→ **What is being asked**: Restate the listing exactly.

→ **Data below**:
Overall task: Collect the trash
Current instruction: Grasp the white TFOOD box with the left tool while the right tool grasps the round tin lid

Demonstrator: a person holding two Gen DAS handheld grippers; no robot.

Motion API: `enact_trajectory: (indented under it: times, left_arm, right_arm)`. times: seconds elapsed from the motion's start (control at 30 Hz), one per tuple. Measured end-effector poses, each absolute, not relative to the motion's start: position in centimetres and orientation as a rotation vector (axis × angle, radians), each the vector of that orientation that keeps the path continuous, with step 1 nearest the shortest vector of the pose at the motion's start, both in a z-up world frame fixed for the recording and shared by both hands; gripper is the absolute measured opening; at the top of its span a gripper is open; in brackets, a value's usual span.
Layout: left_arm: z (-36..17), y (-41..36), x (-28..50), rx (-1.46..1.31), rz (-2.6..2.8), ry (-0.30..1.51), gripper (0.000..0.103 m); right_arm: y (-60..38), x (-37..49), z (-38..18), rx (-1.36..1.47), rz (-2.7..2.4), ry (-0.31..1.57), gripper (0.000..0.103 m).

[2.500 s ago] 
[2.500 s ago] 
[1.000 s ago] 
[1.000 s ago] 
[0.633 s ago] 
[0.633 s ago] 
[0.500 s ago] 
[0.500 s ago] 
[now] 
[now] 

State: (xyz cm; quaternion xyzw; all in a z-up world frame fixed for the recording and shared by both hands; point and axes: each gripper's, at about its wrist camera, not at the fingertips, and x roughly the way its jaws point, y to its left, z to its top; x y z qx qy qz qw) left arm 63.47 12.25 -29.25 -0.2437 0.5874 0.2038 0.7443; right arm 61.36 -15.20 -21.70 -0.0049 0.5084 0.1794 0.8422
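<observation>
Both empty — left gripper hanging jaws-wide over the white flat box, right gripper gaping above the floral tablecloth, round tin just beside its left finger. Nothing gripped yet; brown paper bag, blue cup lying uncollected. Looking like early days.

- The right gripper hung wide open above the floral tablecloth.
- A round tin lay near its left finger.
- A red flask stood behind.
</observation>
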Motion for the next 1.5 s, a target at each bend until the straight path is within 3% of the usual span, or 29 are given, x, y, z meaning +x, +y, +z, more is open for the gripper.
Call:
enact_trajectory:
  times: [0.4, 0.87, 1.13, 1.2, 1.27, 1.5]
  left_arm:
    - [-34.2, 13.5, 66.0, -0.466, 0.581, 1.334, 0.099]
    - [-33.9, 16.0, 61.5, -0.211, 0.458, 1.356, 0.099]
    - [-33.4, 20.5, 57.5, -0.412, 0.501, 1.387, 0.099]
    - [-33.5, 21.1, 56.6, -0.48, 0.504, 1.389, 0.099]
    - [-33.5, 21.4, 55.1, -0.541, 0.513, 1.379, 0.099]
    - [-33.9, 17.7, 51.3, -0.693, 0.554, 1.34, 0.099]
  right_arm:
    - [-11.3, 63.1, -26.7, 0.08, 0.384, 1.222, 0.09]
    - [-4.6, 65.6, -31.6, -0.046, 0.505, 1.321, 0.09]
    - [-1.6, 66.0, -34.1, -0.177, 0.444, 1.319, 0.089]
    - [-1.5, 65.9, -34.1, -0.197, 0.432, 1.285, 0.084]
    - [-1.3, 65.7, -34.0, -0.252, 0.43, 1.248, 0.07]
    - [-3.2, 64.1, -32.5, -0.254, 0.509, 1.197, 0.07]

→ **Output of the task**:
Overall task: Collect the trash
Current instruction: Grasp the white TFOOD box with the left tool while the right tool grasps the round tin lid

Demonstrator: a person holding two Gen DAS handheld grippers; no robot.

Motion API: `enact_trajectory: (indented under it: times, left_arm, right_arm)`. times: seconds elapsed from the motion's start (control at 30 Hz), one per tuple. Measured end-effector poses, each absolute, not relative to the motion's start: position in centimetres and orientation as a rotation vector (axis × angle, radians), each the vector of that orientation that keeps the path continuous, with step 1 nearest the shortest vector of the pose at the motion's start, both in a z-up world frame fixed for the recording and shared by both hands; gripper is the absolute measured opening; at the top of its span a gripper is open; in brackets, a value's usual span.
Layout: left_arm: z (-36..17), y (-41..36), x (-28..50), rx (-1.46..1.31), rz (-2.6..2.8), ry (-0.30..1.51), gripper (0.000..0.103 m); right_arm: y (-60..38), x (-37..49), z (-38..18), rx (-1.36..1.47), rz (-2.7..2.4), ry (-0.31..1.57), gripper (0.000..0.103 m).

[2.500 s ago] 
[2.500 s ago] 
[1.000 s ago] 
[1.000 s ago] 
[0.633 s ago] 
[0.633 s ago] 
[0.500 s ago] 
[0.500 s ago] 
[now] 
[now] 

State: (xyz cm; quaternion xyzw; all in a z-up world frame fixed for the recording and shared by both hands; point and axes: each gripper's, at about its wrist camera, not at the fingertips, and x roughly the way its jaws point, y to its left, z to its top; x y z qx qy qz qw) left arm 63.47 12.25 -29.25 -0.2437 0.5874 0.2038 0.7443; right arm 61.36 -15.20 -21.70 -0.0049 0.5084 0.1794 0.8422
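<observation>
Both empty — left gripper hanging jaws-wide over the white flat box, right gripper gaping above the floral tablecloth, round tin just beside its left finger. Nothing gripped yet; brown paper bag, blue cup lying uncollected. Looking like early days.

- The right gripper hung wide open above the floral tablecloth.
- A round tin lay near its left finger.
- A red flask stood behind.
</observation>
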Motion for the next 1.5 s, a target at each bend until the straight path is within 3% of the usual span, or 29 are given, x, y, z meaning +x, +y, +z, more is open for the gripper.
Call:
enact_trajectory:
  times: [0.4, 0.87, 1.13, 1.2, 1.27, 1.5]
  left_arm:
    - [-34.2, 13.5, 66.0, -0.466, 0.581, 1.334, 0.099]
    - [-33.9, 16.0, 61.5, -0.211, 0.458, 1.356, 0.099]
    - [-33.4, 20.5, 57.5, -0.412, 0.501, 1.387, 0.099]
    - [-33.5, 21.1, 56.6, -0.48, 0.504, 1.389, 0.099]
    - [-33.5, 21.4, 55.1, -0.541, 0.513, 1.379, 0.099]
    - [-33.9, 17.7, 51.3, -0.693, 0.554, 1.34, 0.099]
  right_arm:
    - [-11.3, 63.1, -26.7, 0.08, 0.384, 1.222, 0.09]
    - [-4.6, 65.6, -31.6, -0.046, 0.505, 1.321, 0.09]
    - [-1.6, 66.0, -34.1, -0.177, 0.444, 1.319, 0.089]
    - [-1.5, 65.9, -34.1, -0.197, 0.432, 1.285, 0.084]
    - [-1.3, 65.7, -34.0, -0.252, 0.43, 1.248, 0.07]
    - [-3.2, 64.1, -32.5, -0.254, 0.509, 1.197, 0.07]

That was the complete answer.